ABOUT THIS EXERCISE:
Start at the line in the entries below that contains "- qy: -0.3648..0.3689", stop at the line that contains "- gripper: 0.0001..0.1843", and output exactly the lines in that span, both ends included.

Source records:

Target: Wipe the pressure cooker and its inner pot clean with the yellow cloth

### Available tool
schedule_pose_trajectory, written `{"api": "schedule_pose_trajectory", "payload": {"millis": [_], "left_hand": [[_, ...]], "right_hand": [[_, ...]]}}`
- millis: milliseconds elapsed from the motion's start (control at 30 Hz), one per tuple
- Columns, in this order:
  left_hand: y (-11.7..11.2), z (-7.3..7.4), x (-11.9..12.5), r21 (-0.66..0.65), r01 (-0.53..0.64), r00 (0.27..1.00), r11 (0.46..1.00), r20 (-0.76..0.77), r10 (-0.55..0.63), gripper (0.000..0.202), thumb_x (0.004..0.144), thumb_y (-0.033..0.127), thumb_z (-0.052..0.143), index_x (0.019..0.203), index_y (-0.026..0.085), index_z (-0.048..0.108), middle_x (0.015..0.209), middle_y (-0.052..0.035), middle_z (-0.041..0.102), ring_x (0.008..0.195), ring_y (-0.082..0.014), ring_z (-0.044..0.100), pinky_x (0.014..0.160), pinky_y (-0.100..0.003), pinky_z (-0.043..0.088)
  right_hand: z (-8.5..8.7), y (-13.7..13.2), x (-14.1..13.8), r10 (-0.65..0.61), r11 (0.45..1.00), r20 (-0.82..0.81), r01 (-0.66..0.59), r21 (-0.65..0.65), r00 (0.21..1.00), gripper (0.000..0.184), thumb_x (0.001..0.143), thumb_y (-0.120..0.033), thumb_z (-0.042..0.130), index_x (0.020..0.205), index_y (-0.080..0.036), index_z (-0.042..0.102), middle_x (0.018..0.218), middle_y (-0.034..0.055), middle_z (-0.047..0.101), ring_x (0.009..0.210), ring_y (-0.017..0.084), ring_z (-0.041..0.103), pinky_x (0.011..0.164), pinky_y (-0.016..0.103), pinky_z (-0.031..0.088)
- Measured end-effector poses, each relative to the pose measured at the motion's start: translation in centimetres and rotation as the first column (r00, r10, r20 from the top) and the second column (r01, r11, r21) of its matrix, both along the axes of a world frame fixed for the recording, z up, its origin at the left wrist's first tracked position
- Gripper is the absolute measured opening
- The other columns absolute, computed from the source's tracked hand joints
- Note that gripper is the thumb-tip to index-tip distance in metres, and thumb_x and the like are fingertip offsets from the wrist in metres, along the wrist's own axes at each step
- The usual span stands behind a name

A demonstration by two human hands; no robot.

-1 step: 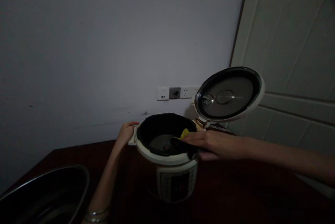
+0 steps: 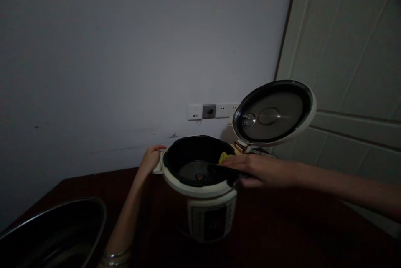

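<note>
head cam | looks forward and down over the table (image 2: 282, 234) | faces the wall (image 2: 125, 51) | rice cooker (image 2: 200, 188) near, low centre | single view

One rice cooker (image 2: 209, 213), one raised lid (image 2: 274, 111), one yellow cloth (image 2: 224, 157), one metal pot (image 2: 53, 226), two hands (left hand (image 2: 151, 158), right hand (image 2: 260, 170)), three wall plates (image 2: 209, 111) and one door (image 2: 351, 51) are showing around one tabletop (image 2: 282, 234).

Glossy metal lid (image 2: 273, 112); white plastic cooker (image 2: 200, 201); yellow cloth (image 2: 224, 158); dark wood table (image 2: 282, 230).

Right hand (image 2: 260, 170) and yellow cloth (image 2: 224, 158) slightly farther back over cooker (image 2: 206, 213)
</note>
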State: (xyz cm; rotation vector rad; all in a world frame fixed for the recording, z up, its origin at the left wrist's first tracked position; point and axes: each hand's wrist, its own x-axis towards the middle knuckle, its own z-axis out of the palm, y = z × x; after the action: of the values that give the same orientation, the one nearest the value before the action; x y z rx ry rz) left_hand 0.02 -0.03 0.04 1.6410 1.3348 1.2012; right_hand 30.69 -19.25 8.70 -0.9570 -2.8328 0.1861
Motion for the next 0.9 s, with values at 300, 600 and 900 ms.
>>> {"api": "schedule_pose_trajectory", "payload": {"millis": [300,600,900], "left_hand": [[-0.1,0.2,0.0,-0.004,-0.025,0.999,1.000,-0.024,0.025,0.040,0.058,0.014,0.042,0.088,0.012,0.069,0.072,-0.0066,0.070,0.070,-0.0202,0.064,0.067,-0.030,0.049],[-0.2,0.6,-0.1,-0.002,0.010,0.999,1.000,-0.045,-0.010,0.041,0.057,0.017,0.043,0.089,0.012,0.068,0.077,-0.0075,0.071,0.073,-0.0206,0.065,0.068,-0.029,0.049],[-0.4,0.6,-0.1,-0.005,0.025,0.999,1.000,-0.044,-0.025,0.040,0.056,0.018,0.042,0.085,0.012,0.068,0.078,-0.0082,0.071,0.071,-0.0204,0.064,0.067,-0.028,0.048]], "right_hand": [[-2.6,8.5,2.3,-0.275,0.952,0.051,0.264,0.157,0.960,0.040,0.089,-0.021,0.042,0.126,-0.007,0.048,0.125,0.0188,0.053,0.119,0.024,0.048,0.103,0.041,0.036],[-2.6,18.1,-3.3,-0.261,0.951,0.075,0.243,0.190,0.962,0.041,0.088,-0.016,0.044,0.128,-0.008,0.043,0.132,0.0194,0.048,0.122,0.022,0.046,0.101,0.038,0.037],[-1.1,14.8,-2.1,-0.257,0.958,0.120,0.236,0.165,0.959,0.025,0.084,-0.008,0.044,0.105,-0.009,0.058,0.110,0.0146,0.064,0.099,0.021,0.061,0.086,0.031,0.047]]}}
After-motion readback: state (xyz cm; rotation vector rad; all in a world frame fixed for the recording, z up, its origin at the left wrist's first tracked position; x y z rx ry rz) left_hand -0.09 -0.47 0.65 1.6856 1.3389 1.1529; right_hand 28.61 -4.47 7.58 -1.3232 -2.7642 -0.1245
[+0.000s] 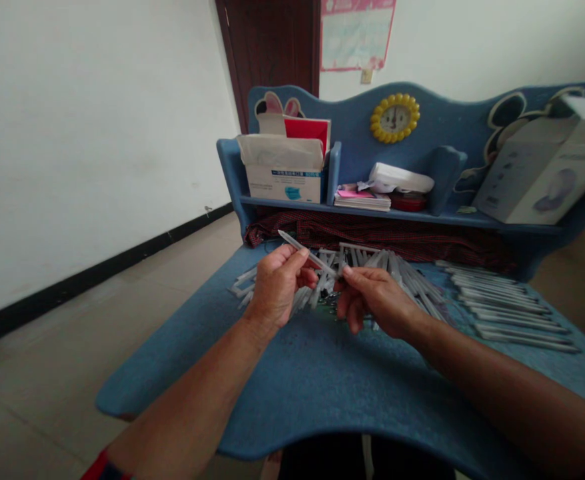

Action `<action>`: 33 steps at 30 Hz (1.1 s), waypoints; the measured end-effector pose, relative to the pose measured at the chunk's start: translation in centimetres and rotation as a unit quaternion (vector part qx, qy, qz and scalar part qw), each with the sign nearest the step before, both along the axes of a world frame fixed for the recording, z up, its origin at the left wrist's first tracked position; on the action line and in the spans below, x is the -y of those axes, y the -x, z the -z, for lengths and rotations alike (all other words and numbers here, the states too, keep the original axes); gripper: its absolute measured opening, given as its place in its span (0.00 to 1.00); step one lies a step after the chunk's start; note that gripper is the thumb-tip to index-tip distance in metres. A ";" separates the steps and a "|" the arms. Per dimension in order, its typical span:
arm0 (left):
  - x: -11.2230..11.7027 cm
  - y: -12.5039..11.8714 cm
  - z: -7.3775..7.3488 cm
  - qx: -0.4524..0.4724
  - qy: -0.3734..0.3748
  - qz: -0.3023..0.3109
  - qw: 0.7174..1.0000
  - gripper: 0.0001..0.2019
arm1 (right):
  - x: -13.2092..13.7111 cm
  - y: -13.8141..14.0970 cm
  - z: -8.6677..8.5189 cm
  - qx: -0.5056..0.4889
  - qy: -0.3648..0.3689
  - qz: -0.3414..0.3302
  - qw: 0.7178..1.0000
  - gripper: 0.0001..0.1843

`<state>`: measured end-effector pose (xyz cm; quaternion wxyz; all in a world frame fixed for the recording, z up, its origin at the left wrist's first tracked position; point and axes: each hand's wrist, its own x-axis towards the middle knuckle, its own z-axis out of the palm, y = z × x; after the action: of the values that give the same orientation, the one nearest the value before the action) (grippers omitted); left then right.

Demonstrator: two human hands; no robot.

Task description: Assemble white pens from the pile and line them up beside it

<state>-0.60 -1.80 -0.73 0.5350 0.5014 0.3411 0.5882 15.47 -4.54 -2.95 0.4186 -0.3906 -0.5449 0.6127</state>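
Note:
Between the thumb and fingers of my left hand [277,280] is a slim, translucent pen barrel [317,261], its pointed end tilted up to the left. My right hand [380,297] pinches at the barrel's lower right end; whatever small part sits between those fingertips is too small to tell. Under and behind both hands lies a loose pile of clear pen barrels [415,283], with small dark parts [328,300] among them. On the right side of the table, several pens [512,307] lie side by side in a row.
The blue table [282,393] has a curved front edge. At its back, a dark red checked cloth [392,237] lies below a shelf with a mask box [285,180], papers [362,200], a white box [542,167] and a yellow clock [395,118].

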 end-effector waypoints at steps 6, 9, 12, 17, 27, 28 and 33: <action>0.0 0.0 0.0 0.001 0.000 -0.009 1.000 0.07 | -0.1 0.0 -0.1 0.002 -0.031 0.017 0.999 0.16; -0.1 0.0 0.0 -0.001 0.004 -0.007 1.000 0.08 | -0.1 -0.1 0.1 -0.003 -0.005 -0.005 1.000 0.18; -0.1 0.0 0.1 -0.001 0.003 -0.010 1.000 0.08 | -0.1 -0.1 0.1 -0.006 0.012 -0.005 1.000 0.20; -0.1 0.0 0.0 0.000 0.006 -0.009 1.000 0.07 | -0.1 -0.1 -0.1 -0.004 -0.024 0.010 1.000 0.16; 0.0 -0.1 0.0 -0.001 0.008 -0.014 1.000 0.07 | -0.2 -0.1 0.0 -0.007 -0.016 -0.001 1.000 0.18; 0.0 -0.1 0.0 -0.003 0.007 -0.014 1.000 0.07 | -0.2 -0.1 0.1 -0.009 -0.019 -0.001 1.000 0.17; 0.0 -0.1 0.0 -0.013 0.004 -0.010 1.000 0.06 | -0.3 -0.2 0.2 -0.026 0.025 -0.037 0.999 0.15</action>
<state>-0.50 -1.83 -0.77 0.5264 0.5038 0.3554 0.5855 15.64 -4.21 -3.19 0.3998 -0.3646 -0.5326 0.6508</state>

ANSWER SPACE:
  - qy: -0.3648..0.3689
  - qz: -0.3414..0.3302
  - qw: 0.7178..1.0000
  - gripper: 0.0001..0.1843

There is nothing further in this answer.